Update on HIE Files

Previous Topic Next Topic
 
classic Classic list List threaded Threaded
4 messages Options
Reply | Threaded
Open this post in threaded view
|

Update on HIE Files

Zubin Duggal
Hello all,

I've been working on the HIE File (https://ghc.haskell.org/trac/ghc/wiki/HIEFiles) GSOC project,

The design of the data structure as well as the traversal of GHCs ASTs to collect all the relevant info is mostly complete.

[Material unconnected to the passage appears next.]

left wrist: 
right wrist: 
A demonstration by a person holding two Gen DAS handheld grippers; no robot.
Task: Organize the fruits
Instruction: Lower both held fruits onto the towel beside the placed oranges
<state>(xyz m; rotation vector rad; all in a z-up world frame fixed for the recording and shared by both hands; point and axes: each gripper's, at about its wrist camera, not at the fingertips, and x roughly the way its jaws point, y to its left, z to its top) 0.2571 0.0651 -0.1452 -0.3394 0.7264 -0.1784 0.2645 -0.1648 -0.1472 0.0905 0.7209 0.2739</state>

We traverse the Renamed and Typechecked AST to collect the following info about each SrcSpan

1) Its type, if it corresponds to a binding, pattern or expression
2) Details about any tokens in the original source corresponding to this span(keywords, symbols, etc.)
3) The set of Constructor/Type pairs that correspond to this span in the GHC AST
4) Details about all the identifiers that occur at this SrcSpan

For each occurrence of an identifier(Name or ModuleName), we store its type(if it has one), and classify it as one of the following based on how it occurs:

1) Use
2) Import/Export
3) Pattern Binding, along with the scope of the binding, and the span of the entire binding location(including the RHS) if it occurs as part of a top level declaration, do binding or let/where binding
4) Value Binding, along with whether it is an instance binding or not, its scope, and the span of its entire binding site, including the RHS
5) Type Declaration (class or regular) (foo :: ...)
6) Declaration(class, type, instance, data, type family etc.)
7) Type variable binding, along with its scope(which takes into account ScopedTypeVariables)

I have updated the wiki page with more details about the Scopes associated with bindings: https://ghc.haskell.org/trac/ghc/wiki/HIEFiles#Scopeinformationaboutsymbols

These annotated SrcSpans are then arranged into a interval/rose tree to aid lookups.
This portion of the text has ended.